Только сейчас я начал понимать, насколько сильно встрял.
— Ладно, сам напросился. Я сделала все, что могла, чтобы от тебя отделаться, — кивнула она с таким серьезным видом, что я чуть не засмеялся.
— Давай, уже. Рули, доктор Айболит.
Мы отправились в центр, по пути заезжая в каждую ветеринарную аптеку.
К сожалению, Степан Константинович не обманул — этого лекарства нигде не было. Стоило оно немало, поэтому просто так его не привозили, только по просьбам нуждающихся. И как бы Яне не хотелось здесь и сейчас помочь бедному Персику, это оказалось невозможным.
Я не спорил и лишь покорно шел следом за ней, когда она упрямо топала ногой и возвращалась в машину, в надежде, что в следующий раз повезет. Но время шло, а удача так и не повернулась к нам лицом.
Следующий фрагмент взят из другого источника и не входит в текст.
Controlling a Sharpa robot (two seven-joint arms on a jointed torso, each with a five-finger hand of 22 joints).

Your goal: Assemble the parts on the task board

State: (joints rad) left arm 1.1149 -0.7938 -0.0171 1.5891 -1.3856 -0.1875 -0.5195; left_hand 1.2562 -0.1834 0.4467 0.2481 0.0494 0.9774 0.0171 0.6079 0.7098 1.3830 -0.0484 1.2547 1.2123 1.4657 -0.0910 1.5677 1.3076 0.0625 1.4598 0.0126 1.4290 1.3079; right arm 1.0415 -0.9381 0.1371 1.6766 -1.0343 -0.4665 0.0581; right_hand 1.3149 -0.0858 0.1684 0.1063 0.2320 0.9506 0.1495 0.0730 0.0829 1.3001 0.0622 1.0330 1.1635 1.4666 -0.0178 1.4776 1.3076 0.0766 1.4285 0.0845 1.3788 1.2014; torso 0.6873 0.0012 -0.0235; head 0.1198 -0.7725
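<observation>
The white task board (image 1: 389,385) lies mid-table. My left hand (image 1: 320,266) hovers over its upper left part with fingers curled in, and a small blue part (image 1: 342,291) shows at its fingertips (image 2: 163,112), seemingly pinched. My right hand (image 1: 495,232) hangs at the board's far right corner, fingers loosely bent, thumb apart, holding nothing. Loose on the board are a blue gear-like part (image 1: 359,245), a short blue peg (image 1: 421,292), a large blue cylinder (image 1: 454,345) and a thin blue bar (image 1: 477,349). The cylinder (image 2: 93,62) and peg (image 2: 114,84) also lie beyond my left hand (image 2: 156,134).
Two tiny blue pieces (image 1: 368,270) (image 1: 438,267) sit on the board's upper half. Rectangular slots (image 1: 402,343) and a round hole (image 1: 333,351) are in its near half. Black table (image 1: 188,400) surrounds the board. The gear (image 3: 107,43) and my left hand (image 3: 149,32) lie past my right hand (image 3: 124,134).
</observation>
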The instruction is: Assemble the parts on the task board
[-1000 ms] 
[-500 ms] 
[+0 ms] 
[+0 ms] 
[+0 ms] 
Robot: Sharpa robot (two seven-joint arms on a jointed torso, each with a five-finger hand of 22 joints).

Объездив десятка три аптек, Белецкая все-таки сдалась и заказала волшебное снадобье.
— Чего ты скисла? Они же сказали — послезавтра все будет. Ничего с твоим Абрикосом за два дня не случится. — я пытался ее поддержать, но выходило как-то криво и неуклюже.
— А вдруг нет?
— Все будет хорошо.
— Ты слышал врача? Лапа у него плохая.
— Все. Будет. Хорошо, — повторил по слогам, борясь с желанием взять за руку.
— А если…
— Мороженое хочешь? — нагло перебил ее панику.
— Что? — растерялась она.
— Мороженое. Шоколадное.
— Я…не знаю.
— Отлично. Идем.
Все-таки схватил. Сгреб ее ладонь своей лапой и потащил притихшую Яну к ближайшему магазину.
В любой непонятной ситуации беги за мороженым. Золотое правило. С пяти лет пользуюсь, и ни разу не подводило.
* * *
Дальше мы просто сидим на лавке возле пруда, смотрим на толстых уток, выпрашивающих хлеб у прохожих, и разговариваем. Аккуратно, на отрешенные темы, стараясь не затрагивать острых граней.
Да погода хорошая, лето ожидается жаркое. Утки красивые, но глупые. Мороженое вкусное и холодное — просто поразительно.
Охотнее всего Яна рассказывает про приют. Мне все рано, я готов даже про опилки с ней беседовать, лишь бы не молчала, не смотрела лютой волчицей. Я хочу быть ближе к ней.
Сегодня, после того как увидел ее рядом с этим псом, у меня в голове что-то замкнуло. Переклинило по полной программе. Это не просто девушка. Она не только красивая, умная — это я знал давно, но и самоотверженная, неравнодушная. Почему-то именно это сразило меня наповал.